EXERCISE OBJECTIVE.
Output the full listing again without altering anything.

COLLECTED DATA.
◇ ◇ ◇ ◇ ◇ ◇ ◇

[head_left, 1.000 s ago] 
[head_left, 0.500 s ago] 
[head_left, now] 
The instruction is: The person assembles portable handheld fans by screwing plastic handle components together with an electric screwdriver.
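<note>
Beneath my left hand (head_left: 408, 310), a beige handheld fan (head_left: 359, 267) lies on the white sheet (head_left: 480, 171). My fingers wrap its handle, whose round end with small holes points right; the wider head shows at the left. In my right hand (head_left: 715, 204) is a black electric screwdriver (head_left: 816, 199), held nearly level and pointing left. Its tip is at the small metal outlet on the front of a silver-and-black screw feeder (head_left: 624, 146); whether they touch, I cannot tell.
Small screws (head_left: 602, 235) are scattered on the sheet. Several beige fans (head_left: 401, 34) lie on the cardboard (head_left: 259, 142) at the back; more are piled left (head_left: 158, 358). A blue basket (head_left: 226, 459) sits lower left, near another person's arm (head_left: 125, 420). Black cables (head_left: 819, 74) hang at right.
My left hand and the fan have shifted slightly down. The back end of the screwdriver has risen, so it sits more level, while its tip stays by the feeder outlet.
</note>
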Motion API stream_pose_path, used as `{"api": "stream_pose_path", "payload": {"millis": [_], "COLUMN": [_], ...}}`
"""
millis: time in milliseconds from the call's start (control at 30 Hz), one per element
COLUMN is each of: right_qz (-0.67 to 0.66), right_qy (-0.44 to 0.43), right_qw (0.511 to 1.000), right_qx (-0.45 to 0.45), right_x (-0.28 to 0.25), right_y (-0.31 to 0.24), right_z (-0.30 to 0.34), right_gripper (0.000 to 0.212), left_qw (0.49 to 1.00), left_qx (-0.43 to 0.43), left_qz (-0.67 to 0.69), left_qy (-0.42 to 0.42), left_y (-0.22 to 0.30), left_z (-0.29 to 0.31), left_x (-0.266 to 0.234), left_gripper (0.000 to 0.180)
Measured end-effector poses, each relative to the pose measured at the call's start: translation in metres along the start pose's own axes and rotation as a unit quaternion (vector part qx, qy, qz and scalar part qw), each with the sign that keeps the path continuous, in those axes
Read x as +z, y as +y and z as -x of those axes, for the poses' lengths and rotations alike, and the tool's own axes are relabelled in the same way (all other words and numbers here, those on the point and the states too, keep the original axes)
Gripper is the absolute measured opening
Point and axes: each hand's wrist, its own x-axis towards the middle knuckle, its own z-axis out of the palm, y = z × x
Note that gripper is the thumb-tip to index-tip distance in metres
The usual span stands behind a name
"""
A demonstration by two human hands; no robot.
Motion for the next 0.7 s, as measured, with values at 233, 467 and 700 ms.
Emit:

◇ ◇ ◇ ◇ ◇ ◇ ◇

ANSWER TO THIS PROBLEM.
[head_left, 1.000 s ago] 
[head_left, 0.500 s ago] 
[head_left, now] 
The instruction is: The person assembles portable handheld fans by screwing plastic handle components together with an electric screwdriver.
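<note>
Beneath my left hand (head_left: 408, 310), a beige handheld fan (head_left: 359, 267) lies on the white sheet (head_left: 480, 171). My fingers wrap its handle, whose round end with small holes points right; the wider head shows at the left. In my right hand (head_left: 715, 204) is a black electric screwdriver (head_left: 816, 199), held nearly level and pointing left. Its tip is at the small metal outlet on the front of a silver-and-black screw feeder (head_left: 624, 146); whether they touch, I cannot tell.
Small screws (head_left: 602, 235) are scattered on the sheet. Several beige fans (head_left: 401, 34) lie on the cardboard (head_left: 259, 142) at the back; more are piled left (head_left: 158, 358). A blue basket (head_left: 226, 459) sits lower left, near another person's arm (head_left: 125, 420). Black cables (head_left: 819, 74) hang at right.
My left hand and the fan have shifted slightly down. The back end of the screwdriver has risen, so it sits more level, while its tip stays by the feeder outlet.
</note>
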Motion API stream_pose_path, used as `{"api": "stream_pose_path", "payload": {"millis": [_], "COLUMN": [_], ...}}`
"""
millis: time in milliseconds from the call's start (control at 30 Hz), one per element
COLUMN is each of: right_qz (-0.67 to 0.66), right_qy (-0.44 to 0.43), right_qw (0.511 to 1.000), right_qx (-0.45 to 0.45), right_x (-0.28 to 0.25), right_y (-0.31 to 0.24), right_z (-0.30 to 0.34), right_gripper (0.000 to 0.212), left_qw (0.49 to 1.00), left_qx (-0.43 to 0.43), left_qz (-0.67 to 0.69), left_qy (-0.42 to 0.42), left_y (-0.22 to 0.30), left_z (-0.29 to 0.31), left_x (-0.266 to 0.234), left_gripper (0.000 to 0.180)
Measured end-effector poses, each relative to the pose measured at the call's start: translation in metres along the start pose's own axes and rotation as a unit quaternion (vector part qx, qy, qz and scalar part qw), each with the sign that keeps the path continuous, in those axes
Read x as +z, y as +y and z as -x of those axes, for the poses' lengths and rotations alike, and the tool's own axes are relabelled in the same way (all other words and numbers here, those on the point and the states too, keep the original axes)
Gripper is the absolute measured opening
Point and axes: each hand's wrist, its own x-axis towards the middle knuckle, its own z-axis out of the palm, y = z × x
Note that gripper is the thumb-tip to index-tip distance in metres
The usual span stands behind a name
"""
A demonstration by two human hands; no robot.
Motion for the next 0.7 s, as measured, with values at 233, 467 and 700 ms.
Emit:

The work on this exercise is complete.